Proteomic prediction of disease largely reflects environmental risk exposure
- Core Finding: The high disease predictive value of the plasma proteome primarily reflects its sensitivity as a quantitative readout of environmental risk factors (like smoking and alcohol intake), rather than identifying proteins that are causal drivers of disease.
- Causality Assessment: Using Mendelian Randomization (MR) on thousands of protein-disease associations in the UK Biobank, the study found only 8% showed suggestive evidence of a causal relationship, confirming that causal drivers are rare and disease-specific.
- Environmental Biomarkers: The vast majority of non-causal proteins, particularly those broadly associated with multiple diseases, were found to be exposure-associated. The developed Proteomic Score for Smoking (SmokingPS) achieved an AUC of 0.96, validating the proteome’s role as an objective, quantitative index of lifestyle behaviors.
PubMed: 40909825 DOI: 10.1101/2025.08.27.25334571 Overview generated by: Gemini 2.5 Flash, 28/11/2025
Introduction and Study Goal
Plasma proteomic signatures are highly effective at predicting disease risk, but the mechanisms behind their predictive value—whether they are causal drivers of disease or non-causal predictors reflecting upstream influences—are largely unknown. This study aims to characterize thousands of protein-disease associations to delineate proteins as potential therapeutic targets (drivers) or objective biomarkers of environmental risk factors.
Study Design and Methods
The study utilized blood proteomic data from a subset of the UK Biobank Pharma Proteomics Project (UKB-PPP) (N=45,438) to investigate associations between 2,923 unique plasma proteins and 23 age-related incident disease outcomes.
Partitioning Proteomic Biomarkers
The researchers employed a two-pronged approach to categorize protein-disease associations:
- Causal Assessment (Drivers): They applied two-sample Mendelian Randomization (MR) using cis-pQTLs as genetic instruments to identify which associations represented a potential causal effect of the protein on the disease.
- Environmental Assessment (Predictors): They tested non-causal proteins for associations with major modifiable environmental risk factors, focusing specifically on smoking and alcohol intake due to their large effects on common diseases.
Exposure Quantification Scores
To quantify the sensitivity of the plasma proteome to lifestyle factors, the team developed a Proteomic Score for Smoking (SmokingPS) and an AlcoholPS using LASSO regression models trained on the UKB-PPP cohort. These scores were then tested for their ability to predict disease incidence.
Key Findings: The Dominance of Environmental Signals
1. Causal Drivers are Rare and Disease-Specific
Initial analysis using Cox proportional hazards models identified a large number of associations (9,308 significant pairs involving 2,122 proteins and 22 diseases). However, MR analysis revealed that only a small subset—8%—of the protein-disease associations tested showed suggestive evidence for a causal relationship.
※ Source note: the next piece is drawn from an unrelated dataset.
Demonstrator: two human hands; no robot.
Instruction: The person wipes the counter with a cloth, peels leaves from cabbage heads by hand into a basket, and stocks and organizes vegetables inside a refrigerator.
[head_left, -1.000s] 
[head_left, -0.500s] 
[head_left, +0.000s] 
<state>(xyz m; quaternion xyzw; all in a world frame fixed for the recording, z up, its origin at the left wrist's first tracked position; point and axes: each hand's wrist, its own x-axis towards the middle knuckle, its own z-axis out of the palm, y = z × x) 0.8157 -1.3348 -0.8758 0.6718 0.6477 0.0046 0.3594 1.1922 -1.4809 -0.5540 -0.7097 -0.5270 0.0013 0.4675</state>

- Specificity: The proteins identified as putatively causal drivers were generally more likely to pertain to only a single disease, suggesting they represent disease-specific biological signals.
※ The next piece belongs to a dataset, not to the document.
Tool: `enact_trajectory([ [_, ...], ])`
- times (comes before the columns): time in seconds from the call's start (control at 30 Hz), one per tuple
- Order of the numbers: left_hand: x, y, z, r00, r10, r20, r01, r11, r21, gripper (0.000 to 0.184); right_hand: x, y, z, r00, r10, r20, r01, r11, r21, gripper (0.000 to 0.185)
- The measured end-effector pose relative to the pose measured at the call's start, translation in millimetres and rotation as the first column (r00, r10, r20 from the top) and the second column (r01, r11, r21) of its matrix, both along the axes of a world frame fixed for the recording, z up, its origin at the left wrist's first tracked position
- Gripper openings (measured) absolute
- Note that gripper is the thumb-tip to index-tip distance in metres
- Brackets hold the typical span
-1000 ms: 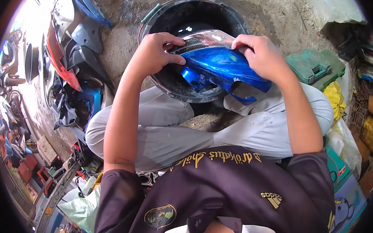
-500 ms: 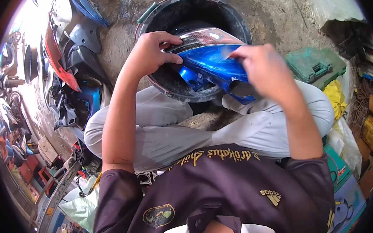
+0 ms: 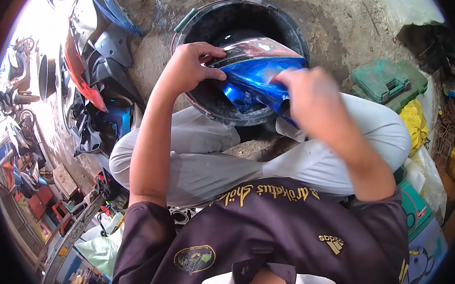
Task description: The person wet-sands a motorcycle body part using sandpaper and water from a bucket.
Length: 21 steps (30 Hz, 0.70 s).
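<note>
A glossy blue motorcycle fairing panel (image 3: pixel 257 71), with a dark patterned and silvery upper band, lies tilted across the mouth of a black bucket (image 3: pixel 293 30). My left hand (image 3: pixel 195 66) grips the panel's left end, thumb on the blue part and fingers over the dark band. Against the blue surface, toward its right side, is my right hand (image 3: pixel 312 94), curled with fingertips pressed together. Motion blurs it, and whatever small thing it may hold is hidden.
Both legs are folded before the bucket. Red (image 3: pixel 82 72) and grey body panels stand along the left. To the right lie a green tool case (image 3: pixel 381 80), a yellow cloth or bag (image 3: pixel 414 124) and a teal box (image 3: pixel 413 209). Wet concrete (image 3: pixel 329 13) surrounds the bucket.
My right hand has slid down and a little left along the blue panel. My left hand keeps its hold. The whole view has shifted slightly.
</note>
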<state>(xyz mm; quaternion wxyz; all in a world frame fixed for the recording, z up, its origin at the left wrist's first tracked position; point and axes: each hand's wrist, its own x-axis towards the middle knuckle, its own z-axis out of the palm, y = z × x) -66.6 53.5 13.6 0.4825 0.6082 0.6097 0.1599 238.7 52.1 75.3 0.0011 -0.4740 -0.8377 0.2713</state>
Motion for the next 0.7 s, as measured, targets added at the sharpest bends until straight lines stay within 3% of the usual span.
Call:
enact_trajectory([
  [0.03, 0.5, 2.5, 2.0, 1.0, -0.005, -0.007, 0.005, 1.0, 0.009, 0.056, 6.0, 14.6, -2.1, 0.991, -0.104, 0.083, 0.114, 0.985, -0.126, 0.016],
  [0.17, 1.1, 2.4, 3.8, 1.0, 0.02, 0.013, -0.02, 1.0, -0.003, 0.057, -10.6, -20.3, 25.0, 0.987, 0.08, 0.136, -0.083, 0.996, 0.016, 0.015],
  [0.2, 0.3, 2.6, 1.2, 1.0, 0.018, 0.018, -0.018, 1.0, 0.002, 0.058, -14.7, -33.1, 22.0, 0.984, 0.178, -0.023, -0.164, 0.946, 0.28, 0.015],
  [0.23, 0.6, 1.7, 1.8, 1.0, 0.017, 0.003, -0.017, 1.0, -0.001, 0.058, -11.4, -26.2, 20.1, 0.997, 0.073, 0.018, -0.074, 0.993, 0.094, 0.014],
  [0.3, 2.9, 2.4, 6.6, 1.0, 0.004, -0.021, -0.004, 1.0, 0.0, 0.058, -4.9, 10.7, 22.5, 0.981, -0.115, 0.159, 0.154, 0.953, -0.26, 0.015],
  [0.33, 2.4, 2.9, 6.1, 1.0, 0.003, -0.011, -0.003, 1.0, 0.001, 0.058, 0.2, 19.0, 5.4, 0.982, -0.165, 0.094, 0.18, 0.968, -0.177, 0.02],
  [0.47, 0.7, 4.0, 4.1, 1.0, 0.007, -0.003, -0.007, 1.0, 0.012, 0.057, -6.4, -29.7, 8.0, 0.987, 0.102, -0.121, -0.075, 0.975, 0.211, 0.025],
  [0.57, 0.9, 4.5, 4.2, 1.0, -0.01, -0.012, 0.01, 1.0, 0.008, 0.058, 6.5, 15.4, -7.3, 0.992, -0.121, -0.023, 0.118, 0.986, -0.117, 0.022],
  [0.6, 1.3, 3.3, 3.2, 1.0, -0.001, 0.003, 0.001, 1.0, 0.012, 0.058, 3.2, 28.1, -16.3, 0.987, -0.141, 0.072, 0.149, 0.98, -0.13, 0.022],
  [0.7, -0.6, 3.9, 4.0, 1.0, 0.011, 0.022, -0.011, 1.0, 0.027, 0.058, -2.5, -11.1, -6.2, 0.997, 0.023, -0.072, -0.017, 0.996, 0.085, 0.022],
])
- Therapeutic Implication: These few MR-nominated proteins are critical for mechanistic characterization as they constitute promising therapeutic targets.
2. Predictive Value Reflects Environmental Exposure
The vast majority of protein-disease associations were classified as non-causal predictors. The study found that these proteins often broadly associate with incident disease because they are highly perturbed by environmental risk factors, suggesting their predictive value is as an “environmental sensor.”
- Smoking as a Major Driver: The authors discovered that the vast majority (more than 90%) of proteins associated with diseases like lung cancer and COPD are also significantly associated with smoking.
- Quantitative Exposure Readouts: The newly developed proteomic scores demonstrated high accuracy in quantifying environmental factors, achieving an Area Under the Curve (AUC) of 0.96 for smoking and 0.98 for alcohol intake, confirming the plasma proteome’s sensitivity as an objective index of exposure behavior.
Conclusions and Recommendations
The study concludes that the plasma proteome’s ability to predict disease is largely driven by its capacity to serve as a quantitative readout of upstream environmental risk factors rather than reflecting only disease-specific or causal processes. This work has significant implications for precision medicine:
- Interpretation: Researchers must clarify the roles of plasma protein measurements. Putatively causal proteins are candidates for therapeutic targets, while non-causal, exposure-associated proteins serve as valuable biomarkers for monitoring the impacts of lifestyle and environment.
- Disease Prevention: Proteomic assays offer a path toward measuring the effects of the environment on human health using objective, quantitative, and reproducible methods, which can help guide interventions for disease prevention.